Como escritor, tenho o hábito de revisitar o passado. Ao longo da história do meu pai, Rubens, sequestrado e assassinado durante a ditadura militar, vejo a memória como um bem precioso. Minha mãe, Eunice (1932-2018), foi sua zelosa guardiã. Imagine o golpe que foi saber, há duas décadas, que ela sofria de Alzheimer, aos 72 anos. Além da dor enfrentada por uma doença terrível, eu temia que suas descobertas duramente conquistadas sobre a tirania da IA- 5 desapareceria gradualmente. Foi para garantir que isso nunca acontecesse que escrevi um livro sobre a vida dele, Ainda estou aqui. Até hoje acho que ela teria feito melhor — sempre foi uma excelente narradora — mas senti a responsabilidade de colocar tudo no papel aos primeiros sinais de esquecimento. Como sempre quis lançar luz sobre sua trajetória, fiquei feliz quando o diretor Walter Salles me procurou para transformar a obra em filme, que estreará no Festival de Veneza, em setembro. Éramos amigos de infância e ele conheceu bem minha mãe, mesmo depois do Alzheimer. O pai de Walter, ministro da Fazenda de João Goulart, também foi perseguido e exilou-se.
O período entre o diagnóstico e a morte de alguém com Alzheimer é chamado de “longo adeus”. Os sintomas começam e nem suspeitamos do resultado. “É normal, coisa da idade”, pensei. Mas então, com o tempo, os passos da doença vêm, um após o outro. Os sentidos deterioram-se, assim como a capacidade de se movimentar, reconhecer pessoas e comunicar. O primeiro alerta foi quando minha mãe, que administra as finanças dos filhos, começou a ter dificuldade em fazer contas simples. Depois ler o jornal tornou-se um desafio. Houve um tempo em que ela pensou que a televisão estava quebrada e saiu para comprar uma nova. Logo ele esqueceu o que tinha feito, voltou à loja e pegou outro. No final, ele ficou com três dispositivos. Exatamente ela, que detestava TV e limitava as horas que minhas quatro irmãs e eu passávamos na frente da tela. Seu negócio eram livros.

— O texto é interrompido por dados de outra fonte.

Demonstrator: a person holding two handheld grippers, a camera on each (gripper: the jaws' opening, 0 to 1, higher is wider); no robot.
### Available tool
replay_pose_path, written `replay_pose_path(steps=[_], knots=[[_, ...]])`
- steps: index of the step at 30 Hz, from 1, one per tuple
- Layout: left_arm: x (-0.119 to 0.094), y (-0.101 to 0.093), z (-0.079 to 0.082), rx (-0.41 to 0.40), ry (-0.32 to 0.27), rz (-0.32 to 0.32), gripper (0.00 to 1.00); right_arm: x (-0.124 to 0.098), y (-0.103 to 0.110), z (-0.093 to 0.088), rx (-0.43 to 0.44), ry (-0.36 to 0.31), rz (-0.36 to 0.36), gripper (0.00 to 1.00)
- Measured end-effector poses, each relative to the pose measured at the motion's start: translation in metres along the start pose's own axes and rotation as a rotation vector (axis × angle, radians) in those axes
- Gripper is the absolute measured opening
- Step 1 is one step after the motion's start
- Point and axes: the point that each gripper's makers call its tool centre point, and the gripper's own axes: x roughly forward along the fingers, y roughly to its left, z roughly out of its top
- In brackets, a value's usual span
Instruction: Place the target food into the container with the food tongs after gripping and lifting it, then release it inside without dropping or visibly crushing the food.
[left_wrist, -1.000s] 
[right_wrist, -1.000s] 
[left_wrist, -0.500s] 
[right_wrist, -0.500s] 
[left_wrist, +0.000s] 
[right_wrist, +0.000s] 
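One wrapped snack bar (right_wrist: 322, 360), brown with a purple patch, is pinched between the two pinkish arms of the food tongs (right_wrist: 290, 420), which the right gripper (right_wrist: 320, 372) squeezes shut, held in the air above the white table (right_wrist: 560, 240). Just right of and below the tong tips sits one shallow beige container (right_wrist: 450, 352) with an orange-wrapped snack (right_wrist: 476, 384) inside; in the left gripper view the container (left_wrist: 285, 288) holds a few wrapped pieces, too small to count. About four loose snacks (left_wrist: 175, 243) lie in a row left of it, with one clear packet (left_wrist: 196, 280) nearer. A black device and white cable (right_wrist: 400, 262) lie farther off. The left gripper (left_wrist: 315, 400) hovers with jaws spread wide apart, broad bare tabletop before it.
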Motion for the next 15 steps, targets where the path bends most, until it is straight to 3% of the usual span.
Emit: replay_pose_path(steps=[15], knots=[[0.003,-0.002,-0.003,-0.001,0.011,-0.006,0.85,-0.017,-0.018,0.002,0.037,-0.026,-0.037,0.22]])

Ver minha mãe desaparecer foi angustiante. Ela era o núcleo da família, cuidou dos filhos durante toda a vida. De repente, os papéis foram invertidos. Quando a doença piorou, organizamos a rotina dele, um verdadeiro furacão de tarefas —incluindo finanças, supermercados, cuidadores, remédios. Marcamos uma intervenção judicial e eu me tornei oficialmente responsável por ela. Os tempos que se seguiram foram agridoces. Por um lado, toda a família, incluindo tias, irmãs e sobrinhos, retomou o hábito de se reunir para passar os últimos bons momentos com Dona Eunice, que eram muitos. Houve um tempo em que minha esposa, eu e nossos dois filhos, que ainda eram bebês, nos mudamos para a casa dela. Costumávamos passar as manhãs ouvindo jazz e conversando. Por outro lado, ver a figura mais forte que já conheci tornar-se tão vulnerável foi desorientador e profundamente triste.
As pessoas que vão embora costumam ser elogiadas, mas Eunice, minha mãe, foi uma verdadeira guerreira. Seu nome tornou-se sinônimo de resistência. Ela era apaixonada por meu pai e, sofrendo com a viuvez aos 40 anos e tendo sido presa, manteve os pés no chão. Em sua luta, ela nunca perdeu a doçura nem deixou que nada atrapalhasse seu relacionamento com os filhos. Pelo contrário: nos aproximou. Quando sofri o acidente que me deixou paraplégico, aos 20 anos, foi ela quem me salvou, alimentando minha vontade de continuar vivendo. Carrego sua sabedoria e postura como exemplos. No dia em que Fernando Henrique Cardoso assinou a lei que reconhece os desaparecidos durante a ditadura, ela abraçou um general. Era o jeito dele – ele estava procurando um acordo, um meio-termo. Na verdade, falta isso, com tanta polarização. Mais do que nunca é preciso mergulhar na memória de Eunice. Ela morreu há seis anos e a perda ainda dói. Mas ao cutucar o passado, renovo minha esperança no que está por vir.